Lines with the word "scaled": copy all of them from the entries below.

[Material shown Boundary: Start]

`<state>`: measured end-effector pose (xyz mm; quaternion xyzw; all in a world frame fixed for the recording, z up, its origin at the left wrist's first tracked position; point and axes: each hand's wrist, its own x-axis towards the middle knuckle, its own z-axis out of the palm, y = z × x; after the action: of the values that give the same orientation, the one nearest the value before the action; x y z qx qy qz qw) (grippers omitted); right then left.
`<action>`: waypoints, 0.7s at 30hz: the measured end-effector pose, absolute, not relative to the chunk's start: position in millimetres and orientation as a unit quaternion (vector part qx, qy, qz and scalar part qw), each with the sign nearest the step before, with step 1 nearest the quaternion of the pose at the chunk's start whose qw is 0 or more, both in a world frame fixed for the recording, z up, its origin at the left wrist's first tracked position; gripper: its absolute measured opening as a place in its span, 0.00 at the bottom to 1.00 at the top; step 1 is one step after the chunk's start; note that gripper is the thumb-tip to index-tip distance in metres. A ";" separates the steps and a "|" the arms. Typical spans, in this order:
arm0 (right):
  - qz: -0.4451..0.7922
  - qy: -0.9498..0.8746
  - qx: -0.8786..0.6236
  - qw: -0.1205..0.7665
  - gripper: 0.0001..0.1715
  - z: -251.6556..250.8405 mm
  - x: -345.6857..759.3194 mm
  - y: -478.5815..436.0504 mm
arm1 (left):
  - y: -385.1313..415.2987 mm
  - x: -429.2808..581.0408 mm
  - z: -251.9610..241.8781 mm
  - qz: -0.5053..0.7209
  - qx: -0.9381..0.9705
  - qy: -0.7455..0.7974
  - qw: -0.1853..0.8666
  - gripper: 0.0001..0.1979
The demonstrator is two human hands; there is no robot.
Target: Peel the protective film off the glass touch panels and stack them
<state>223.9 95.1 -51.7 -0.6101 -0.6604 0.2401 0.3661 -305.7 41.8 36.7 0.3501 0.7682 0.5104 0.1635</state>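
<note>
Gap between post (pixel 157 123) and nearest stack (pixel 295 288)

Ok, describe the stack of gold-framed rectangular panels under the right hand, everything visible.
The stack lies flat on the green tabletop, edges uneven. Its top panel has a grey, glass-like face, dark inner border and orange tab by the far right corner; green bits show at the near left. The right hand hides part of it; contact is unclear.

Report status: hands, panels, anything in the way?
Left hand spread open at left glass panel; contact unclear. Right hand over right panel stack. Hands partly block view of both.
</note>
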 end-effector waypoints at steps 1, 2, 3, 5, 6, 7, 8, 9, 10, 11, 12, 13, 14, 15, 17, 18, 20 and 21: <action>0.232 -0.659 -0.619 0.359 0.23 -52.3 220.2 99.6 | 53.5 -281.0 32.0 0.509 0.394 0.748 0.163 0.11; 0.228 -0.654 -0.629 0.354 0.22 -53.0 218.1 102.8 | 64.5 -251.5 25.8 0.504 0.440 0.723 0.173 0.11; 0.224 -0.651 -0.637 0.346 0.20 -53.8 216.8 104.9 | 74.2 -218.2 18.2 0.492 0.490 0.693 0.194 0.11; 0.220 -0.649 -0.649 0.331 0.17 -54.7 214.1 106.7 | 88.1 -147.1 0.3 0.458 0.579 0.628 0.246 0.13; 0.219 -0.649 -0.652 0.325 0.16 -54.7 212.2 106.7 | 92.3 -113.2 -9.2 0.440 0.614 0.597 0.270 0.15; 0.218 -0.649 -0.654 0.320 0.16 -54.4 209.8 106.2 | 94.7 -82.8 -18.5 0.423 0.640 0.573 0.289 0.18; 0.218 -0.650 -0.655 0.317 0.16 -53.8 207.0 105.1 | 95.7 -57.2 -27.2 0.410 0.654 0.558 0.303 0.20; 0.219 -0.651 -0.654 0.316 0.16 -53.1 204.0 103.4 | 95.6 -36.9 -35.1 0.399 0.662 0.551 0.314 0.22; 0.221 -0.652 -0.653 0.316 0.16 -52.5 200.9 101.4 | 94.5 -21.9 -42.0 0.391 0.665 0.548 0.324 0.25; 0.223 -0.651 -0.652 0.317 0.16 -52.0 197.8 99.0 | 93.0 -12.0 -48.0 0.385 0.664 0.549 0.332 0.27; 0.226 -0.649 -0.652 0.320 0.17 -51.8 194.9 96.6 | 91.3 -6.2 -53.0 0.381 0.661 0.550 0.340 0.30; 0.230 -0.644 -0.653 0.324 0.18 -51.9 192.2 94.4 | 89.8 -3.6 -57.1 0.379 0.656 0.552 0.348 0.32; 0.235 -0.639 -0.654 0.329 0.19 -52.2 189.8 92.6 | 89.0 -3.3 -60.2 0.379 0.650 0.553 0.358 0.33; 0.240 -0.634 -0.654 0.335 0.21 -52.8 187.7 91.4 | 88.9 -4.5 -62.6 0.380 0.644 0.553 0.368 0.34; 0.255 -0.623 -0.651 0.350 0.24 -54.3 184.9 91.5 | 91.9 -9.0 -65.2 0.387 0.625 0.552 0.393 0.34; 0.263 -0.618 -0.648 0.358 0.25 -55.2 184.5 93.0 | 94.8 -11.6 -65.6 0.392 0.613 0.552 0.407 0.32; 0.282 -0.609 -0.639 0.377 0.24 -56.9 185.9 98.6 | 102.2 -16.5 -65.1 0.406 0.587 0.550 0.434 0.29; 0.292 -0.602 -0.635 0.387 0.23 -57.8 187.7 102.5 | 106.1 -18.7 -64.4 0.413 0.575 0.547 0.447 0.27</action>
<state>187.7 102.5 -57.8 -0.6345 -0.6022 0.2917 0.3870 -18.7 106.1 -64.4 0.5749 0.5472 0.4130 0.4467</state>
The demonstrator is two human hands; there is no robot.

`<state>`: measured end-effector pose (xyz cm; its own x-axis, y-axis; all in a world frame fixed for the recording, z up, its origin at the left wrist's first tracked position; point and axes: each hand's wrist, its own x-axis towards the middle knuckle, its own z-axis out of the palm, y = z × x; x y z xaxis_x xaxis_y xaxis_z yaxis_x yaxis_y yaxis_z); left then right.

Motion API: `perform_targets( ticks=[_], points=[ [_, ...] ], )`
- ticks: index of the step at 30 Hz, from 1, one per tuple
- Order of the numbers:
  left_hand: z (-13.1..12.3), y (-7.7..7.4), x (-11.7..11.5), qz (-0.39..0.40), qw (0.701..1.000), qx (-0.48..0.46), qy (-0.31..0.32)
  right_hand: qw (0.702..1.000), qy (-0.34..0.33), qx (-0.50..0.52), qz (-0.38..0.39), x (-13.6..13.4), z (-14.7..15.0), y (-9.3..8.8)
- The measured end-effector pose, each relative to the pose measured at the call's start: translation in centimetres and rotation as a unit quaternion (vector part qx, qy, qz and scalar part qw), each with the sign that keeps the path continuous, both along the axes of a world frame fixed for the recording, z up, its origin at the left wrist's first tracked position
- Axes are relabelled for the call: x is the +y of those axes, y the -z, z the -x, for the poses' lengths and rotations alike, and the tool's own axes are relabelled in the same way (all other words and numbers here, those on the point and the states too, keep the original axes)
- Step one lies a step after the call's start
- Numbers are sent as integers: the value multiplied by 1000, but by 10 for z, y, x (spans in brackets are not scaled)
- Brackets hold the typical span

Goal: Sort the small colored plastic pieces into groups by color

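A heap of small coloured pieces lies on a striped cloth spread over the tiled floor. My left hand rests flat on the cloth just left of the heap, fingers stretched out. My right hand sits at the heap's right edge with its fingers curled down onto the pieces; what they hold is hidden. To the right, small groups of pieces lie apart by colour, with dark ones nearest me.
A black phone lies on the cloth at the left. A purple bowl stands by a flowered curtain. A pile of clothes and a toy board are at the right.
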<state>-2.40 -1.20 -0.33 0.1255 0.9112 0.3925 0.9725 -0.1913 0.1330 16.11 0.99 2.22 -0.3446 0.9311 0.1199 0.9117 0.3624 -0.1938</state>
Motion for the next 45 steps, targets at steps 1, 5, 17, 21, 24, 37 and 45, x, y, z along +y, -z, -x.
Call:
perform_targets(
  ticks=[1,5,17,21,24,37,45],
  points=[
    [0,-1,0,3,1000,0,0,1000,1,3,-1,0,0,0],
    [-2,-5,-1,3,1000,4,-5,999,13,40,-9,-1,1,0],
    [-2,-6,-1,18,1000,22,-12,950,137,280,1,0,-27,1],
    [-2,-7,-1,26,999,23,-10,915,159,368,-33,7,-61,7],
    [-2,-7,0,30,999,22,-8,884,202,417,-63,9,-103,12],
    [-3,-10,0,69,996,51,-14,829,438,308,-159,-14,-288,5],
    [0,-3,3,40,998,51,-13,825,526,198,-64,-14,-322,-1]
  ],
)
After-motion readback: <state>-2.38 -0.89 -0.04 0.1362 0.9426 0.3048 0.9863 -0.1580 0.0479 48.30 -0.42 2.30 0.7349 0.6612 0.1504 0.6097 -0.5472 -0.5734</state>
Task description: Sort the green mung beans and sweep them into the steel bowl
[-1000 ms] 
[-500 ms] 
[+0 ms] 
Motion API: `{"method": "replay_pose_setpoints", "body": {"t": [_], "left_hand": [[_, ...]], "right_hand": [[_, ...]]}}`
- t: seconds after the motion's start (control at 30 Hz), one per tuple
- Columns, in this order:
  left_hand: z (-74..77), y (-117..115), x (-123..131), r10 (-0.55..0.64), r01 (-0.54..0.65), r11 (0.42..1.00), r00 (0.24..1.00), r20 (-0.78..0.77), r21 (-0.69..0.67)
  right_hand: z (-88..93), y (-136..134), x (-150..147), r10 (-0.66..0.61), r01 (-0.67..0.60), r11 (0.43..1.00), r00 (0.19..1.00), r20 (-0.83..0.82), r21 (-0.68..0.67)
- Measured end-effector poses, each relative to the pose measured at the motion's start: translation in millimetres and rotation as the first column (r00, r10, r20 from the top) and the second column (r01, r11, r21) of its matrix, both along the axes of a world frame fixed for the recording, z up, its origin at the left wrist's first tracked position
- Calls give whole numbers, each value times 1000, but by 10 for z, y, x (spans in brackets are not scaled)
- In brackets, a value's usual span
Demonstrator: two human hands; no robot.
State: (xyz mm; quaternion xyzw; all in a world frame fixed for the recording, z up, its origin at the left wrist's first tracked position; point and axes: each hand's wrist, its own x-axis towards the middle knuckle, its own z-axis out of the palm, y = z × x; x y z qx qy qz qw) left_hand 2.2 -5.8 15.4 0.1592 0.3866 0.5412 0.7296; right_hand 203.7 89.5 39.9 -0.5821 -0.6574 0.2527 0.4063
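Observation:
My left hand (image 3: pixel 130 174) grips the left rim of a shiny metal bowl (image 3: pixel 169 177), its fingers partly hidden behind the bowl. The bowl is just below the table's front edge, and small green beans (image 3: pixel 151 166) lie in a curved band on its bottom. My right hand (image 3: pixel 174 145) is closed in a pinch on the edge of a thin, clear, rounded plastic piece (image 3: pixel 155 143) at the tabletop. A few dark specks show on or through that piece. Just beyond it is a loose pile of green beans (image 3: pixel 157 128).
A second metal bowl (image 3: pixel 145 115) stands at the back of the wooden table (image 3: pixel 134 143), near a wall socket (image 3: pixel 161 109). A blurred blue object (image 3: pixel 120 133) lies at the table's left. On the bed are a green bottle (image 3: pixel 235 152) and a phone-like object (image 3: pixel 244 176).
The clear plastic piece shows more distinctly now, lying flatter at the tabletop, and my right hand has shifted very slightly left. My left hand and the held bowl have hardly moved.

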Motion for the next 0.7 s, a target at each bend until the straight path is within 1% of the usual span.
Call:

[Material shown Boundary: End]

> Task solution:
- Numbers are sent as integers: the value multiplied by 1000, but by 10 for z, y, x (spans in brackets are not scaled)
- Calls give whole numbers, each value times 1000, but by 10 for z, y, x (spans in brackets are not scaled)

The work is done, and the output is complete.